◆ Input data ◆
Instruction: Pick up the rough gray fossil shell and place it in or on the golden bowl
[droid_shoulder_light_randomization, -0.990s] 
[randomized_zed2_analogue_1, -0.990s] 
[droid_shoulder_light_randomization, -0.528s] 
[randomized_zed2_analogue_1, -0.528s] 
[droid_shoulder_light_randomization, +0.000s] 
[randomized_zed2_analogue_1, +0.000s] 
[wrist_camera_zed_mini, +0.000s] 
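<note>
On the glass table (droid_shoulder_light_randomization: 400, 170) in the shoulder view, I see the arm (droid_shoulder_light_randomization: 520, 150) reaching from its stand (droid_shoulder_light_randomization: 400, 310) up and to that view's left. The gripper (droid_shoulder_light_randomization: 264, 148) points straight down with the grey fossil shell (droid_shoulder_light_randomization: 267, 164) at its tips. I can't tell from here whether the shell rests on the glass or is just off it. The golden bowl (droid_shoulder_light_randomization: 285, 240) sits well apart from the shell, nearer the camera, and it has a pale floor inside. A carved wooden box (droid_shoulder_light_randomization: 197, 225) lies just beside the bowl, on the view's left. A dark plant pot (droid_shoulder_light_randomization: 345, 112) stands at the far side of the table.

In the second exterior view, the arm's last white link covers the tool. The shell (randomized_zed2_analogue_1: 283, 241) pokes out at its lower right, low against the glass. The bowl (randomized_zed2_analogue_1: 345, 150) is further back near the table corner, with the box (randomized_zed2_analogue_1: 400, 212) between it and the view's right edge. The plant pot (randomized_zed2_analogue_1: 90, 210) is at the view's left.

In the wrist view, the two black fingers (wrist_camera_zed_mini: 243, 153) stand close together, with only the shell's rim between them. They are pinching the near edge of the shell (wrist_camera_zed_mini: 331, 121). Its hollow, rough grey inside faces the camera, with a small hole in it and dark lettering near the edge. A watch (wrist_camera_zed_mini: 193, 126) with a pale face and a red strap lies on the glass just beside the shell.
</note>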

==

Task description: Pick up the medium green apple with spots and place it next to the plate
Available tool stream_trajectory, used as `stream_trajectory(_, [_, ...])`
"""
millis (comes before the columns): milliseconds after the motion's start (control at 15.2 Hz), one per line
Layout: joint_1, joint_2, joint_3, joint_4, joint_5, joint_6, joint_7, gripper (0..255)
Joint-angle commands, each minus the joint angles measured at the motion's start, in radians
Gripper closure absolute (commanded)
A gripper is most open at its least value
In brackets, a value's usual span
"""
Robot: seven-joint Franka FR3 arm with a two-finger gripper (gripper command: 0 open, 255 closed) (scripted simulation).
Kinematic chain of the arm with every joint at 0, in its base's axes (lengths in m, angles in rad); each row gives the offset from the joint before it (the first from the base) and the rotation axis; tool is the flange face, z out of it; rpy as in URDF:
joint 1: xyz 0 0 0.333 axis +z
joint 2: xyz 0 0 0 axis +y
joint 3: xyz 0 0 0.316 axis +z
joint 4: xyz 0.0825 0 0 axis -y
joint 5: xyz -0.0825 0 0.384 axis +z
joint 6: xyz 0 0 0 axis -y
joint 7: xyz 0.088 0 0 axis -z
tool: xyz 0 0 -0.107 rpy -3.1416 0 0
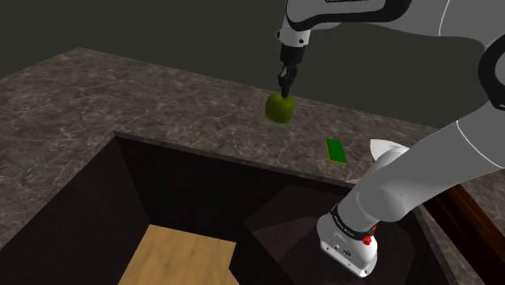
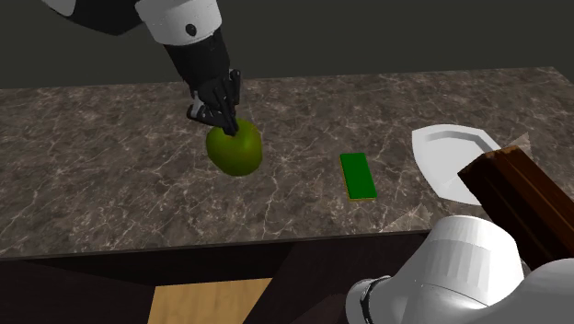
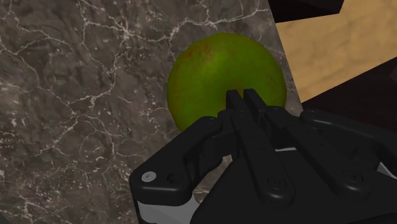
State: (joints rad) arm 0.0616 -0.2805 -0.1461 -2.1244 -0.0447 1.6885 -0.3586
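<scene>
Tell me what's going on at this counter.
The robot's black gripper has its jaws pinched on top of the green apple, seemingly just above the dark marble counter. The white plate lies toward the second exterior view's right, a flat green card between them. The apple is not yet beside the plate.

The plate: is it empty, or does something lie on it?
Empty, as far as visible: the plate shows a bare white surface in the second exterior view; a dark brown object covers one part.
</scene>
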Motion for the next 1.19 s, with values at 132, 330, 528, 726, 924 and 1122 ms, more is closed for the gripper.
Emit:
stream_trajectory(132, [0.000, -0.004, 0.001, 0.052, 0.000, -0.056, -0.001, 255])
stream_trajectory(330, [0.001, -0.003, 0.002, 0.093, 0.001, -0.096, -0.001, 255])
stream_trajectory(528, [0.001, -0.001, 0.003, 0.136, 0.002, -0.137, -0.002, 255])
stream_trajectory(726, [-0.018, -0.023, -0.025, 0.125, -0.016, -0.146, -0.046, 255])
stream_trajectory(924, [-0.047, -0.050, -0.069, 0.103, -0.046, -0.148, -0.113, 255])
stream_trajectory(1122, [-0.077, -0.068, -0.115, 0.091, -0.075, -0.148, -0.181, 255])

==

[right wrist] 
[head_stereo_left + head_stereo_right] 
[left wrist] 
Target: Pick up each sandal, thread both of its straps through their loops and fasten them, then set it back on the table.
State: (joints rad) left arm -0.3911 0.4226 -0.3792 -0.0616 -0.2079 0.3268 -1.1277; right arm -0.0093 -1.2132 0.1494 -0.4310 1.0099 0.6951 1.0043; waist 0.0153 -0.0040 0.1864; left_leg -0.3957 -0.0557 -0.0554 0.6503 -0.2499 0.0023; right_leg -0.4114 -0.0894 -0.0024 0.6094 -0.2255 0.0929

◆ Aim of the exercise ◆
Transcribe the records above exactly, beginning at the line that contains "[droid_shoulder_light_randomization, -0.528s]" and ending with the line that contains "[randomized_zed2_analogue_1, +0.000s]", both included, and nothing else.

◆ Written response ◆
[droid_shoulder_light_randomization, -0.528s] 
[randomized_zed2_analogue_1, -0.528s] 
[droid_shoulder_light_randomization, +0.000s] 
[randomized_zed2_analogue_1, +0.000s] 

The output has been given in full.